Here are the details and 5 possible scenarios for NZD/USD.

Update: The publication was postponed by one week, to July 13th, 22:45 GMT.

Indicator Background

This overall measure of the economy is usually released earlier in other countries, which sometimes provide more than one release. In New Zealand the wait is long but the figure is final. This publication is of high interest due to the catastrophic earthquake that hit Christchurch during Q1.

The earthquake was a challenge for the economy. The RBNZ cut rats sharply, from 3% to 2.5%, and didn’t raise them since then.

On the other hand, other signs were quite encouraging since then, and the kiwi made a huge comeback, reaching new records, with the last one being last week.

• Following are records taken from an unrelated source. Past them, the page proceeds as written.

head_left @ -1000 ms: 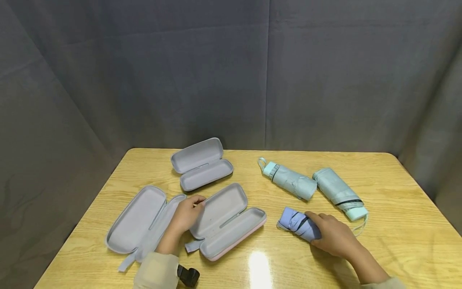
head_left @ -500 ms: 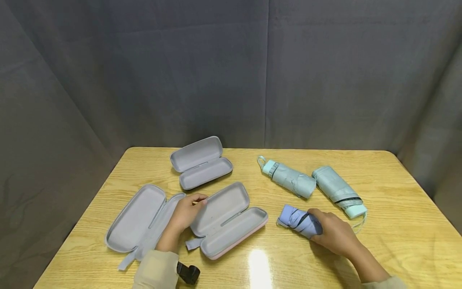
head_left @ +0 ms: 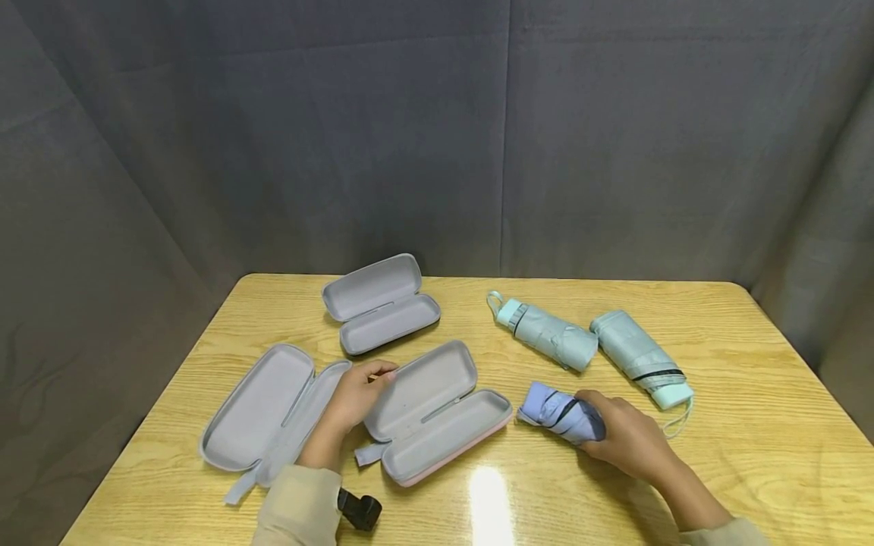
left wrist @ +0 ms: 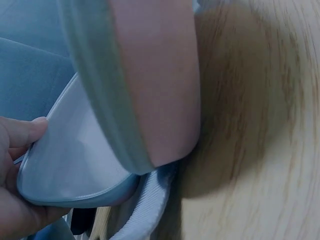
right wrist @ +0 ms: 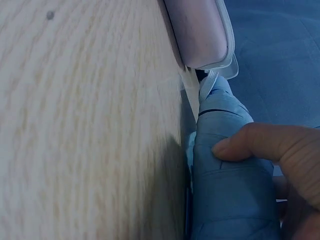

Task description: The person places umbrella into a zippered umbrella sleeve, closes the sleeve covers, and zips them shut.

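Observation:
My left hand (head_left: 356, 394) pinches the raised lid rim of a pink hard case (head_left: 437, 447) with grey lining, which lies open on the table. In the left wrist view the thumb and fingers clasp the lid (left wrist: 75, 160) at its edge. A folded blue umbrella (head_left: 563, 413) is gripped by my right hand (head_left: 628, 436), its handle end pointing left toward the case. Seen from the right wrist, the thumb presses along the wrapped umbrella (right wrist: 232, 185), close above the tabletop, with the pink case (right wrist: 200, 35) just beyond its tip.
To the left lies another open grey case (head_left: 256, 409), partly behind my left forearm. A smaller open grey case (head_left: 382, 307) stands farther back. Two folded mint umbrellas, one angled left (head_left: 553, 337) and one at right (head_left: 638, 356), lie on the wooden table (head_left: 771, 425).
The pink case and my left hand have shifted slightly right. My right hand has brought the blue umbrella a little left, narrowing the gap to the case.

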`<state>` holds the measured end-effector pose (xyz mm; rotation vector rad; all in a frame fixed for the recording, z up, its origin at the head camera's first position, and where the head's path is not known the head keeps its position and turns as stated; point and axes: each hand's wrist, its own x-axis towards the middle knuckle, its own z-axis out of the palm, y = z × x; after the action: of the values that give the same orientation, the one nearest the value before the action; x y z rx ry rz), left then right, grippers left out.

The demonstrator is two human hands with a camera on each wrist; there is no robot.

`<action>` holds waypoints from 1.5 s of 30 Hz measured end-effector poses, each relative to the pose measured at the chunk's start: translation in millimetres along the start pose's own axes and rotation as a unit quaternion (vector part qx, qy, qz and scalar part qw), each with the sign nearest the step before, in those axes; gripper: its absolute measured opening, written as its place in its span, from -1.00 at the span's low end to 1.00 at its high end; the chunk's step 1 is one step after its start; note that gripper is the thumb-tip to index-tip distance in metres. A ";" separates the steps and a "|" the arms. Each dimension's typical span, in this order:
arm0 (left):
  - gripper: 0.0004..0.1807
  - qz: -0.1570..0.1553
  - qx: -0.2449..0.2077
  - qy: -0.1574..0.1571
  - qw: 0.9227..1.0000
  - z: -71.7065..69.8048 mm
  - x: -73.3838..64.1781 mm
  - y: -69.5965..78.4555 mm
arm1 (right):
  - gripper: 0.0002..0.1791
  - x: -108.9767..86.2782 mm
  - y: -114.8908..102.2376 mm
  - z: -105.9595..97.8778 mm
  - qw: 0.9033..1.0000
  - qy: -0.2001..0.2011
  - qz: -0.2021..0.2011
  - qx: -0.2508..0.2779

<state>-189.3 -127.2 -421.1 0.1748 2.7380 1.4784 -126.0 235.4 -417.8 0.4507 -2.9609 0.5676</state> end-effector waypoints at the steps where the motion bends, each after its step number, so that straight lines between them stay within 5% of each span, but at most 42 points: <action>1: -0.77 -0.002 0.000 -0.001 1.000 0.0 -0.1 0.8 | -0.32 0.3 -0.5 -0.1 1.000 -0.001 0.001 0.001; 21: -0.78 0.012 -0.010 0.005 1.000 4.0 -0.2 5.2 | -0.36 5.1 -15.7 -5.5 0.999 0.037 -0.001 0.015; 45: -0.80 0.020 -0.007 0.009 1.000 9.4 -0.1 10.4 | -0.38 11.6 -31.5 -3.9 0.995 0.076 -0.059 0.020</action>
<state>-187.5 -113.7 -417.7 0.2173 2.7525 1.5169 -127.3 205.8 -401.6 0.5564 -2.7625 0.6194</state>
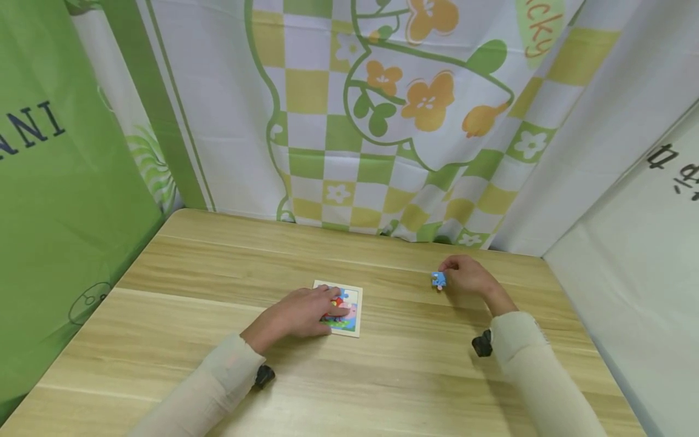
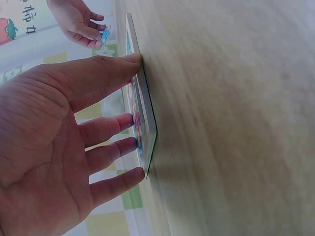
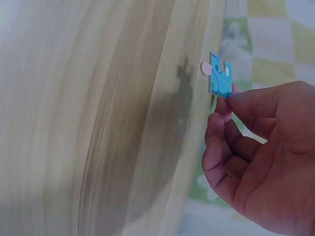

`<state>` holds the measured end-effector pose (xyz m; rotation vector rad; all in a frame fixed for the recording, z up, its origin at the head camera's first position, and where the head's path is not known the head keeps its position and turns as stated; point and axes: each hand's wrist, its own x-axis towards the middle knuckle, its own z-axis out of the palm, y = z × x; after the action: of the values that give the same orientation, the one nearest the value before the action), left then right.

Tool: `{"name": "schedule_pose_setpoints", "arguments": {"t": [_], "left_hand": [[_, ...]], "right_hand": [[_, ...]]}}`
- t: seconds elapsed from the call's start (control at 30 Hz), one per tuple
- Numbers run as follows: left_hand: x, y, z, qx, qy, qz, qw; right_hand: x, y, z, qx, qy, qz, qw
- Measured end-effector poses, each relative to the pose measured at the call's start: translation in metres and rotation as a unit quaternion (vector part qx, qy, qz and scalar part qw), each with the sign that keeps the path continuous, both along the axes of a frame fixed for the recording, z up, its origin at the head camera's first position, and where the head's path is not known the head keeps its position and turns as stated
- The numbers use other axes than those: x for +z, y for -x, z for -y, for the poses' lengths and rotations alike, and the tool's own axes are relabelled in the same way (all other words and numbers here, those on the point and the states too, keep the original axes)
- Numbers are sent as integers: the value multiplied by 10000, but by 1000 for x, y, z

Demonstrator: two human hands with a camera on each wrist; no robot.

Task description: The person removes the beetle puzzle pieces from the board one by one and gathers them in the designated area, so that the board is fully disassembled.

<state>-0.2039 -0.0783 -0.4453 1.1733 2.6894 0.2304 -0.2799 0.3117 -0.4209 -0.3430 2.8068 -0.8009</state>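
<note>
A small square jigsaw puzzle (image 1: 349, 325) in a pale wooden frame lies on the table, printed with a pink and red cartoon figure. Its upper right corner shows pale bare board beside a blue knob. Spread over the puzzle's left part, my left hand (image 1: 306, 311) rests with fingers extended, and in the left wrist view the thumb (image 2: 130, 59) touches the frame's edge. Off to the right, my right hand (image 1: 468, 279) pinches a blue puzzle piece (image 3: 220, 76) with a pink knob between thumb and fingertips. That piece is held above the table, casting a shadow.
The wood-grain table (image 1: 415, 376) reaches back to a checked, flower-printed curtain (image 1: 382, 133). Green cloth (image 1: 65, 182) hangs at the left and a white panel (image 1: 639, 230) stands at the right. Small black devices sit at both wrists.
</note>
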Motion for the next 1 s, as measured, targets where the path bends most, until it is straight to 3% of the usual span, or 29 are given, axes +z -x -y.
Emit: {"name": "schedule_pose_setpoints", "arguments": {"t": [0.4,1.0], "left_hand": [[2,-1,-1,99,48,37,9999],[2,-2,-2,210,128,60,9997]], "right_hand": [[-6,10,-40,-283,-264,35,9992],[-16,11,-53,-854,-325,231,9956]]}}
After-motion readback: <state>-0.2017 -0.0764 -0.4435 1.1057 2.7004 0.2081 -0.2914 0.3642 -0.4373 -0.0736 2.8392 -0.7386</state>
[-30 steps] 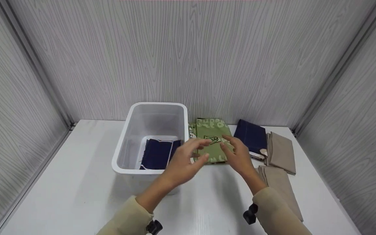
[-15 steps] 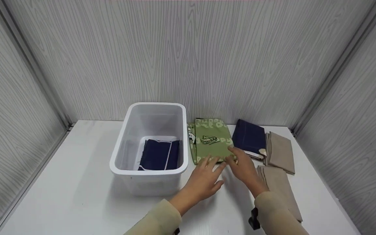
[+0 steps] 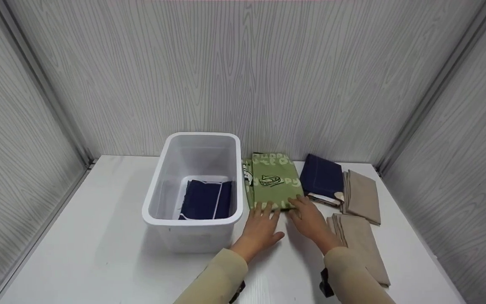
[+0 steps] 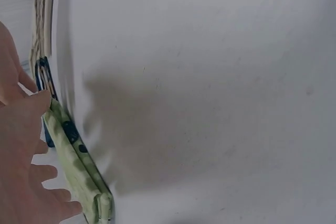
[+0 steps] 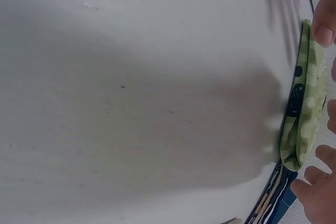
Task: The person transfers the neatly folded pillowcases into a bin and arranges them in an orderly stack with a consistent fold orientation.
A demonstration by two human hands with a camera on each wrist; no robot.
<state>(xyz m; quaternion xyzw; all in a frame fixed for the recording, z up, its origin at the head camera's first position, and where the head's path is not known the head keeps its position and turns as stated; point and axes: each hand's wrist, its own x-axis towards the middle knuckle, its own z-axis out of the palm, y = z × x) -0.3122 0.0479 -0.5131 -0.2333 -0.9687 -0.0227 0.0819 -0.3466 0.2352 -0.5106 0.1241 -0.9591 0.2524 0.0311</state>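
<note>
Wrist views show dark prints (image 5: 296, 100) on the near fold of the green cloth (image 3: 274, 177), scarcely visible from the head. Flat and pale-lettered, it lies beside the tub (image 3: 192, 221); left hand (image 3: 261, 230) and right hand (image 3: 309, 218), fingers loosely spread, are at its front edge.

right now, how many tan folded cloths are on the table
2. The far tan cloth lies beside the navy cloth; the near tan cloth lies in front of it, right of the right hand. More could be hidden in the folds.
</note>
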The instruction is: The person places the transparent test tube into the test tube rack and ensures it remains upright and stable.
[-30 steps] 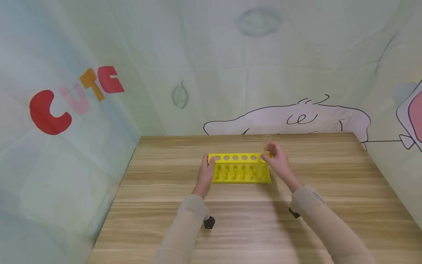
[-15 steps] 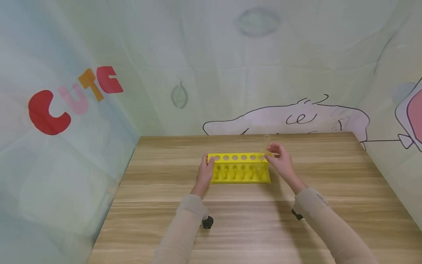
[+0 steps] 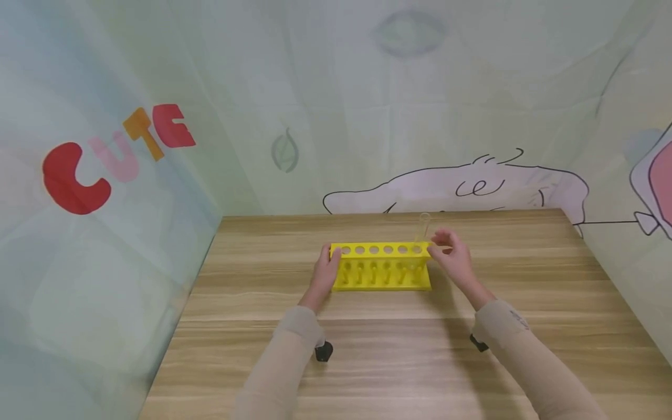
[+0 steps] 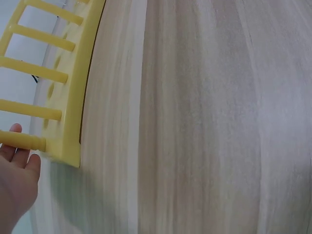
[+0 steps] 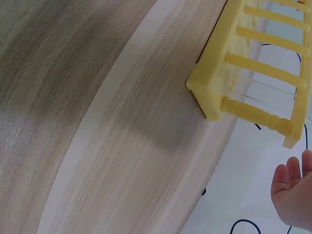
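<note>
A yellow test tube rack [image 3: 381, 257] stands on the wooden table, with a row of several round holes along its top. One clear test tube [image 3: 423, 226] is upright in the rightmost hole, its upper part rising above the rack. My left hand [image 3: 325, 272] grips the rack's left end; in the left wrist view its fingers [image 4: 19, 158] lie around the end post. Just off the right end, my right hand [image 3: 454, 258] is apart from the tube with nothing in it. The right wrist view shows its fingers [image 5: 294, 170] beyond the rack's top corner.
The wood-grain table [image 3: 378, 356] runs back to a printed cloth [image 3: 252, 146] hanging behind and at the left. A black wrist device [image 3: 324, 352] sits under the left cuff, and another dark device [image 3: 479, 343] under the right cuff.
The right hand has let go of the test tube and drawn away to the right. The tube stays in the rightmost hole. The left hand keeps its grip on the rack.
</note>
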### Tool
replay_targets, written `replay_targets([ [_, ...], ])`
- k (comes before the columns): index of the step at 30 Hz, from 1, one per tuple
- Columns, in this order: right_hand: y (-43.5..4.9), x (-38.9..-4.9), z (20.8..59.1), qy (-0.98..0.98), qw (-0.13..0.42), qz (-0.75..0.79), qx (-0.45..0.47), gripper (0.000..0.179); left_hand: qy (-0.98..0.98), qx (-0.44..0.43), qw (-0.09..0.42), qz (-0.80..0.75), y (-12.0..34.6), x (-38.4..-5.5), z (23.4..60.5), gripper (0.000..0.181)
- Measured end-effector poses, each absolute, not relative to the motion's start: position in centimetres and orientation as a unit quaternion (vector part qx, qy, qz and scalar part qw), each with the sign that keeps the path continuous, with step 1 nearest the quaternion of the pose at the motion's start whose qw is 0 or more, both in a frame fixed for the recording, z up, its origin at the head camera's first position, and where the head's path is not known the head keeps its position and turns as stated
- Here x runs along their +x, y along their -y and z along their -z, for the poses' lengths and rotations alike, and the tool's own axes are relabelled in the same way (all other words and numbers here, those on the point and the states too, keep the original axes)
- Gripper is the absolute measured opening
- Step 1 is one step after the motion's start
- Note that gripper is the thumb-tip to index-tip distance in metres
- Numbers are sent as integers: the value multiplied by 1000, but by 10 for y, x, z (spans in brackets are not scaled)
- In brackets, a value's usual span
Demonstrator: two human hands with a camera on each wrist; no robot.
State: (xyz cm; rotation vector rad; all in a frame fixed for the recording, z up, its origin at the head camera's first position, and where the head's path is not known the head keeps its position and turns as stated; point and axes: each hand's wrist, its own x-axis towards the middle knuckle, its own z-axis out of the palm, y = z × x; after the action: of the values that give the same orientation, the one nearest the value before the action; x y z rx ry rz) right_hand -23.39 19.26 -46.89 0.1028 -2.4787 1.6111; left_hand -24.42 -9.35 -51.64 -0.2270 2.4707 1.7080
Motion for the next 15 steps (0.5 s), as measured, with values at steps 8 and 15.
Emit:
replay_targets([
  [8,-195,-235,472,842,74,-534,31,36,-844,-61,46,-530,99,-243,516,68],
  [15,-196,-234,472,841,72,-535,26,36,-860,-58,26,-506,106,-240,517,65],
])
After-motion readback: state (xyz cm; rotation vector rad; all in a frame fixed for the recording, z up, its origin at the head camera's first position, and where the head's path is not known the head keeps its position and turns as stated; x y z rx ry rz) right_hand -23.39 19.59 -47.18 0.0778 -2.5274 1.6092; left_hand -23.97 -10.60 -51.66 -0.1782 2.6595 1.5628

Also before the quake, the economy was shaky. It contracted in Q3 of 2010 only to grow at the same scale at Q4.

Expectations now are cautiously optimistic. A growth rate of 0.3% is predicted. This is based on the aforementioned positive indicators, such as retail sales.

Sentiment and Levels

While the kiwi managed to break higher after the Greek vote that calmed investors worldwide, the atmosphere is slightly different. There are fears that Greece will still reach a state of default, and this helps the US dollar. In addition, QE2 is now over in the US.

So, the US dollar is now equally positioned against the New Zealand dollar.

Technical levels, from top to bottom: 0.84, 0.83, 0.8215, 0.81, 0.7975, 0.7875 and 0.7825.

5 Sceanrios

  1. Within Expectations: +0.3% to 0.4%: In this case, NZD/USD will shake but is likely to remain within the same trading range.
  2. Above expectations: +0.5% to +0.7%: Strong growth in New Zealand will prove that the economy made overcame the crisis. The pair is likely to break one level of resistance on such an outcome.
  3. Well above expectations: +0.8% or better: This will be a big surprise. A second level of resistance might be challenged and new all time highs cannot are feasible.
  4. Below expectations: 0% to +0.2%: Low growth will weigh on the pair, and it can drift down and lose one level of support.
  5. Well below expectations: A negative number. This option cannot be ruled out, as the damage from the earthquake was severe. was severe. In such a case, NZD/USD will fall and can lose a second level, and perhaps more.

For more on the kiwi, see the NZD USD forecast.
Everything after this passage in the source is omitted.